The problem ->
Among the entries below, find every line that has "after" and pull it out.

[Items listed in a dataset]
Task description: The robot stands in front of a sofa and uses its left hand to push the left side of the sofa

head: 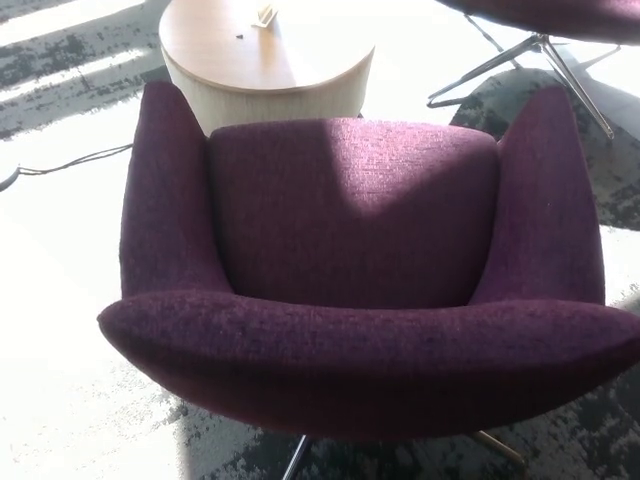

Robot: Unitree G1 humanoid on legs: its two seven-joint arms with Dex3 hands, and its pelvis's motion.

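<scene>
The sofa [350, 260] fills most of the head view, a single-seat piece in purple woven fabric, seen from behind and above: its curved back runs across the lower part of the picture, the seat lies in the middle, and an arm rises on each side. Neither robot hand is in view, so whether their fingers are apart or together cannot be told. The left arm of the sofa [165, 200] stands at picture left, tall and tapering to a rounded tip. The upholstery looks soft and padded, so a push will likely sink in a little before the frame takes the load; the coarse weave should give good friction and little risk of slipping. Thin metal legs [295, 458] show beneath the back, which suggests a fairly light frame that may pivot or slide on the patterned floor rather than resist. The best place to press seems to be the outer face of the left arm or the left end of the back, low and broad, not the narrow tip. A round wooden table [265, 70] stands just beyond the sofa, and a cable [75, 160] lies on the floor to the left.
</scene>
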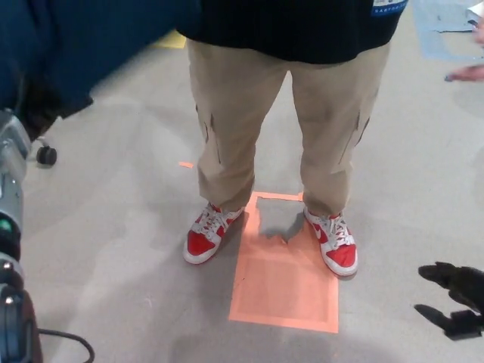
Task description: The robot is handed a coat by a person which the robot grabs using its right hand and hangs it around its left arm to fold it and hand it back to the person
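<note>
Right hand [452, 299] open, empty. Coat [91, 38] well up-left of its fingers, nearer left arm [9, 181]. Left hand hidden.

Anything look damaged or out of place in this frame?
The orange floor marking is damaged: a ragged patch near its top edge, between the person's red-and-white shoes, is missing and shows grey floor. A small orange scrap lies apart to its left.

This looks like a lab or a workshop. The floor [113, 227] is bare grey concrete with an orange patch [283, 283] marked on it. Far behind the orange patch, to the right, is a blue patch [442, 34]. Left of the orange patch are a small black wheel [47, 156] and a cable [72, 335].
</note>
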Available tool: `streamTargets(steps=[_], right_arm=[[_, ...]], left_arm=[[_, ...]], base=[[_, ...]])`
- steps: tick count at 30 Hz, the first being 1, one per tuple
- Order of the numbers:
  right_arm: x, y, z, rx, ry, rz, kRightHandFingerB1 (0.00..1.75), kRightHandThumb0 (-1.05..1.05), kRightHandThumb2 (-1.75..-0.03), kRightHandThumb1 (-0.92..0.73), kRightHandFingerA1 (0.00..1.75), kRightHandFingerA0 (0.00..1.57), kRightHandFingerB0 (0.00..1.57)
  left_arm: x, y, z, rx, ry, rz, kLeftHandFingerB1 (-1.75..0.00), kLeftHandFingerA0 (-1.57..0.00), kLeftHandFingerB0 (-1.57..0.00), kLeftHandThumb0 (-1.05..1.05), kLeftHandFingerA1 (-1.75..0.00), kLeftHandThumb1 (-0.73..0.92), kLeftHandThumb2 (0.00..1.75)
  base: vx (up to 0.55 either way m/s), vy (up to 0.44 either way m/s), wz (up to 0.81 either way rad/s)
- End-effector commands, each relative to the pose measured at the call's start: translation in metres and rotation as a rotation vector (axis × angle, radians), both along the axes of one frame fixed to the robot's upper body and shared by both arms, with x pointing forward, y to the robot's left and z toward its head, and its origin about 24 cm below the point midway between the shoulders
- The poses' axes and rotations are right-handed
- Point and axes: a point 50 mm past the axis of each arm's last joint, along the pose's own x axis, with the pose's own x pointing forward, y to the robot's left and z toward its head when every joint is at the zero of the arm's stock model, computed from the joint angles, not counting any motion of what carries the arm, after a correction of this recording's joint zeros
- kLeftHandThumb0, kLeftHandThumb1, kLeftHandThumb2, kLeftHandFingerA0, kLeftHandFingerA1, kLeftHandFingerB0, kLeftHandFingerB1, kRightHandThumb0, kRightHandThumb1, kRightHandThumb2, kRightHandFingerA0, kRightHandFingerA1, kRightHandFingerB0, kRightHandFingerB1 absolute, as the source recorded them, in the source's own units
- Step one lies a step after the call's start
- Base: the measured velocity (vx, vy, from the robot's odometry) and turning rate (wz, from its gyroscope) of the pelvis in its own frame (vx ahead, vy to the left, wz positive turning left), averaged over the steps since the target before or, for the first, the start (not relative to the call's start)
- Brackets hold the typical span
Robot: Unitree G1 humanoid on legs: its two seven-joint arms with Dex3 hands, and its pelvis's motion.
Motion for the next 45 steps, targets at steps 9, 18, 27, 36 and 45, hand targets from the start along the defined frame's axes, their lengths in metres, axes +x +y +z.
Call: streamTargets(steps=[9, 18, 27, 36, 45], right_arm=[[-0.021, -0.023, -0.018, -0.036, -0.071, -0.244, 0.35, -0.69, -0.99, -0.67, 0.39, 0.02, 0.07], [-0.036, -0.028, -0.03, -0.033, -0.052, -0.274, 0.46, -0.33, -1.11, -0.58, 0.47, 0.0, 0.0], [-0.07, -0.03, -0.056, -0.09, 0.09, -0.224, 0.46, -0.35, -1.1, -0.54, 0.46, 0.01, 0.0], [-0.092, -0.031, -0.068, -0.096, 0.134, -0.206, 0.26, -0.7, -0.68, -0.91, 0.32, 0.24, 0.14], [-0.086, -0.028, -0.067, -0.089, 0.129, -0.206, 0.37, -0.73, -0.93, -0.77, 0.41, 0.18, 0.12]], left_arm=[[-0.052, 0.029, -0.087, -0.03, 0.212, 0.022, -0.33, -0.38, -0.29, -0.54, -0.38, 0.74, 0.61], [-0.122, 0.052, -0.166, -0.067, 0.432, 0.171, -0.34, -0.29, -0.25, -0.51, -0.39, 0.79, 0.63], [-0.197, 0.074, -0.208, 0.079, 0.643, 0.186, -0.34, -0.29, -0.25, -0.53, -0.35, 0.82, 0.64], [-0.227, 0.077, -0.226, 0.311, 0.808, 0.164, -0.3, -0.2, -0.18, -0.59, -0.31, 0.92, 0.68], [-0.224, 0.083, -0.224, 0.295, 0.828, 0.207, -0.47, 0.0, 0.0, -0.33, -0.48, 0.63, 1.14]], base=[[0.0, 0.0, 0.0], [0.0, 0.0, 0.0], [0.0, 0.0, 0.0], [0.0, 0.0, 0.0], [0.0, 0.0, 0.0]])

Answer to the exercise ->
- Point and axes: a point 50 mm past the axis of each arm's last joint, along the pose's own x axis, with the pose's own x pointing forward, y to the robot's left and z toward its head when every joint is at the zero of the arm's stock model, computed from the joint angles, not counting any motion of what carries the arm, after a correction of this recording's joint zeros
- Step one lies a step after the call's start

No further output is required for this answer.